Mass spectrometric methods for measuring dynamic processes, drug-induced effects and target engagement on the cell surface glycoproteome

Abstract

Das Plasmamembranproteom ist hochdynamisch und spielt eine entscheidende Rolle in vielen biologischen Prozessen, wodurch dieses Subproteom ein prominentes Ziel für pharmazeutische Eingriffe ist. Darüber hinaus gibt es immer mehr Hinweise auf aktive Mechanismen für die Ein- und Ausschleusung von Wirkstoffen durch membrangebundene Transporter. Daher kann die Expression dieser Proteine die Wirkung von Wirkstoffen beeinflussen und zu Arzneimittelresistenz führen. Ein detailliertes Verständnis der Zusammensetzung des Oberflachenproteoms und dessen Dynamik kann somit einen großen Einfluss auf die Arzneimittelforschung haben. Die Analyse von Zelloberflächenproteinen ist jedoch aufgrund ihrer biochemischen Eigenschaften und ihrer geringen Mengen eine Herausforderung. In dieser Arbeit wurde ein sensitives und selektives Protokoll für die umfassende Identifizierung und Quantifizierung von Zelloberflächenproteinen mittels Massenspektrometrie etabliert. Weiterhin wurde dieses Protokoll mit dem kürzlich beschriebenen Thermal Proteome Profiling (Savitski 2014) kombiniert, um Wirkstoffbindungen an Membranproteinen auf lebenden Zellen zu analysieren.

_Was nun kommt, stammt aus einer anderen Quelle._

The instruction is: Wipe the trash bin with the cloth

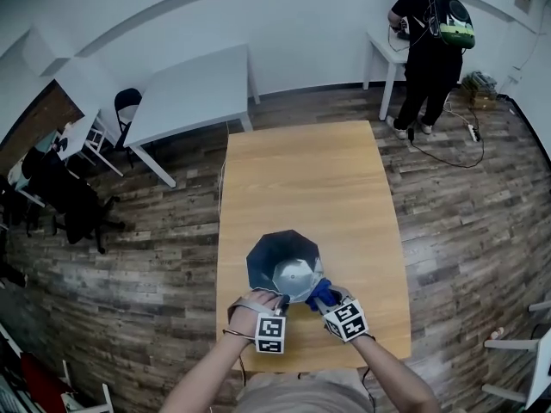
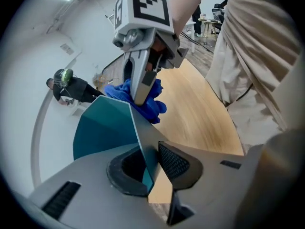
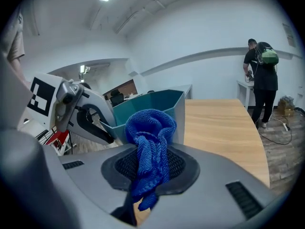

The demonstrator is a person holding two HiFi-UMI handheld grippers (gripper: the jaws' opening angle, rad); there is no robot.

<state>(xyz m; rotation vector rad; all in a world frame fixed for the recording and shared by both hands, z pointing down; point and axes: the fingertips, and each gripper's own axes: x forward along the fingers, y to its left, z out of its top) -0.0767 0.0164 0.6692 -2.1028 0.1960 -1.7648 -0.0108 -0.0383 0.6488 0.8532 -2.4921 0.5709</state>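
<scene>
The left gripper (image 2: pixel 151 168) is clamping the wall of the trash bin (image 2: pixel 102 128). The thin panel is standing edge-on between the two pads, which are sitting close together, one on each face. The right gripper (image 3: pixel 150 171) is gripping the blue cloth (image 3: pixel 151 132). Its jaws are closed narrow on a bunched fold, with the rest of the cloth rising in a lump above the pads and a short end hanging below. In the left gripper view, the cloth is lying against the bin's rim at the right gripper's tip. The bin, a faceted container that is teal inside and grey outside, is sitting on the near part of the wooden table (image 1: pixel 310 179), with both grippers side by side at its near edge. Beyond the table, a person with a backpack (image 1: pixel 428 50) is standing at a white table by the far wall.
</scene>
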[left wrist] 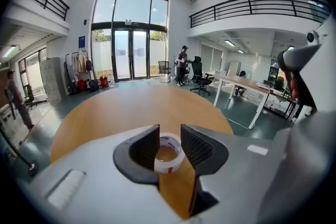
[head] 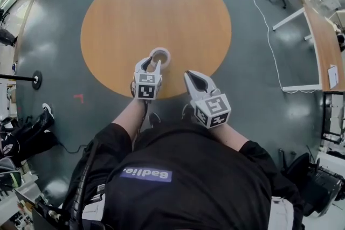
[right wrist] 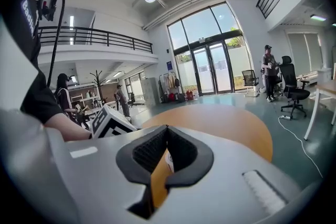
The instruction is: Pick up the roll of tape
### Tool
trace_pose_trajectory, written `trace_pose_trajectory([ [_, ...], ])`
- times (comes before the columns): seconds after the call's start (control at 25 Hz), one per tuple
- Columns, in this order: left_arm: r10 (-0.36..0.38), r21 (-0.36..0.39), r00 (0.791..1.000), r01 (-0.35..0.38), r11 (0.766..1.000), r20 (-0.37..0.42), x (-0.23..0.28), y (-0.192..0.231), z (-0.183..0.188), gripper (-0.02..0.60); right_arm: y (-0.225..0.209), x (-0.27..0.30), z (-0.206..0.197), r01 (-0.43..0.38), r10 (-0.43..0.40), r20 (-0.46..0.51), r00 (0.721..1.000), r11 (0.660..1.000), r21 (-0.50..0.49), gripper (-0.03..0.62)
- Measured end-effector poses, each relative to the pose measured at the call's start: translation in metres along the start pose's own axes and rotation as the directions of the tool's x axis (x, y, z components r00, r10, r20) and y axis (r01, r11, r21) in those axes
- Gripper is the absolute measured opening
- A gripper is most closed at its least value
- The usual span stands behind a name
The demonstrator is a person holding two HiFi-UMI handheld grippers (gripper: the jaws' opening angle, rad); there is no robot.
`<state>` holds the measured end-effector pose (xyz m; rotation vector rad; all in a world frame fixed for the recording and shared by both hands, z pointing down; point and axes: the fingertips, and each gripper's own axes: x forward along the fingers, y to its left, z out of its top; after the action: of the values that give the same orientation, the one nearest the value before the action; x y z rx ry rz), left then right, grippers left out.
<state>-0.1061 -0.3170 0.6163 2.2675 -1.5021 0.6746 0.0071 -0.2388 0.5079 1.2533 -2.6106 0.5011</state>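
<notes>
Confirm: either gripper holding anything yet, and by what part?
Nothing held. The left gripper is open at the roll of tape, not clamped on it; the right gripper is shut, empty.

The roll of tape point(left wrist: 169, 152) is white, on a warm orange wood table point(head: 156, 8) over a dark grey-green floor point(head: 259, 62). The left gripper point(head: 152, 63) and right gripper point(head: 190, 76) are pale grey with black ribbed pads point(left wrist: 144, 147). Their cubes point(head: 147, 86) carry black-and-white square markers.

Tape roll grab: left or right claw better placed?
Left. The left claw is open with the roll of tape framed between its jaws; the right claw is shut and off to the side.
</notes>
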Motion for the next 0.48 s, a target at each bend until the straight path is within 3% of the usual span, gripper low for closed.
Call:
trace_pose_trajectory([
  [0.2, 0.024, 0.019, 0.995, -0.023, 1.0, -0.1, 0.035, 0.012, -0.025, 0.172, -0.013, -0.007, -0.01, 0.032, -0.032, -0.023, 0.999, 0.999, 0.004, 0.006],
  [0.48, 0.072, 0.073, 0.971, -0.057, 0.996, -0.23, 0.073, 0.033, -0.055, 0.179, -0.023, -0.016, -0.019, 0.06, -0.059, -0.047, 0.997, 0.998, 0.003, 0.006],
])
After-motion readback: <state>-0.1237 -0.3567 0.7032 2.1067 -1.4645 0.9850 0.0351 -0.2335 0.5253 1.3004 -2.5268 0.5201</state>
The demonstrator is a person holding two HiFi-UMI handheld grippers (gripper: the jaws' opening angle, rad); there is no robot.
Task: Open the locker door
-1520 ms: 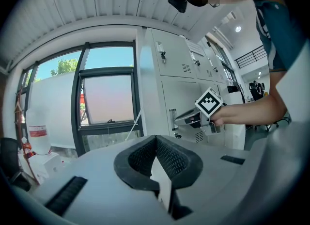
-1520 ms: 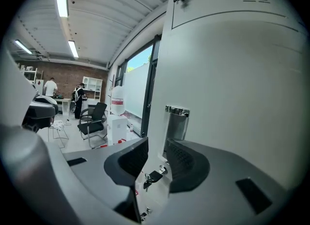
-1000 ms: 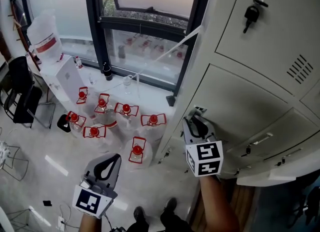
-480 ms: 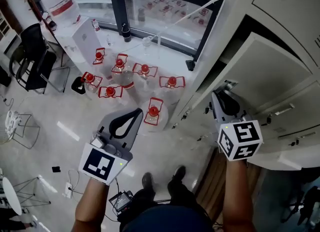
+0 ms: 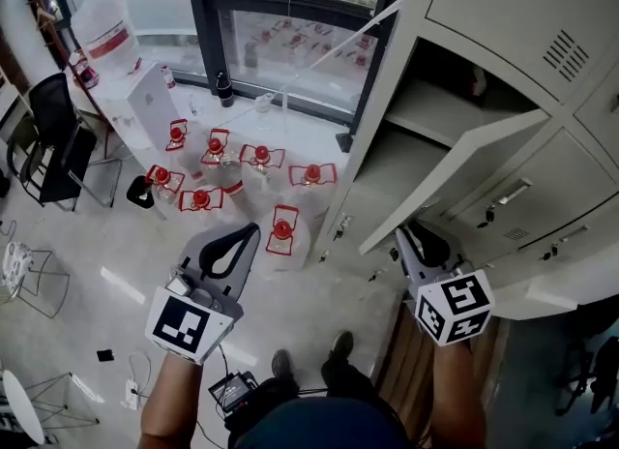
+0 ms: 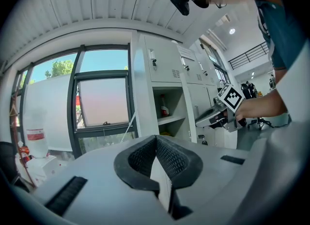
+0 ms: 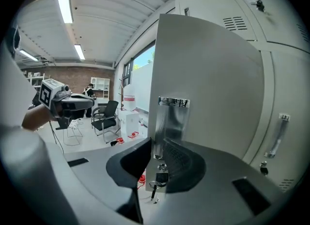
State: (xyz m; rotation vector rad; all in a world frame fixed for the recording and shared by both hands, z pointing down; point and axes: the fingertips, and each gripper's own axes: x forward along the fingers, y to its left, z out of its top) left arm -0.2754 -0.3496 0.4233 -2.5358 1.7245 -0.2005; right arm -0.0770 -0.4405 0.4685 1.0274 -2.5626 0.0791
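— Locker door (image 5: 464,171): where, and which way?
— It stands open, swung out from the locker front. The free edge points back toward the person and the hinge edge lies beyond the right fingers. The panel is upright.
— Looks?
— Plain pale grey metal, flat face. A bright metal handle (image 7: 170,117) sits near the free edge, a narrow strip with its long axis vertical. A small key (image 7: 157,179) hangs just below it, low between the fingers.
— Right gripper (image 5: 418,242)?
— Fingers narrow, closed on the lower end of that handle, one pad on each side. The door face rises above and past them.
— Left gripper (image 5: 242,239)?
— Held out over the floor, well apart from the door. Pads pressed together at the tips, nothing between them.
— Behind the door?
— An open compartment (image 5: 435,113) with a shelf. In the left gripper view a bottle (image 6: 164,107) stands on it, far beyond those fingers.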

The plasma membrane proteome is highly dynamic and has crucial roles in many biological processes rendering this subproteome a prominent target for pharmaceutical intervention. Furthermore, there is growing evidence for active drug in- and efflux mechanisms by membrane-bound transporters. Thus, expression of these proteins affects drug-target engagement and can lead to drug resistance. A detailed understanding of the plasma membrane proteome composition and its dynamics can have a significant impact on drug discovery. However, analysis of the cell surface proteome is challenging due to its biochemical properties and low abundance. Here, a sensitive and selective enrichment protocol was established for the comprehensive identification and quantification of cell surface accessible proteins by mass spectrometry. In addition, we combined the recently described thermal proteome profiling (Savitski 2014) enabling target identification and determination of target engagement with our protocol to specifically monitor drug binding to cell surface presented membrane proteins on live cells.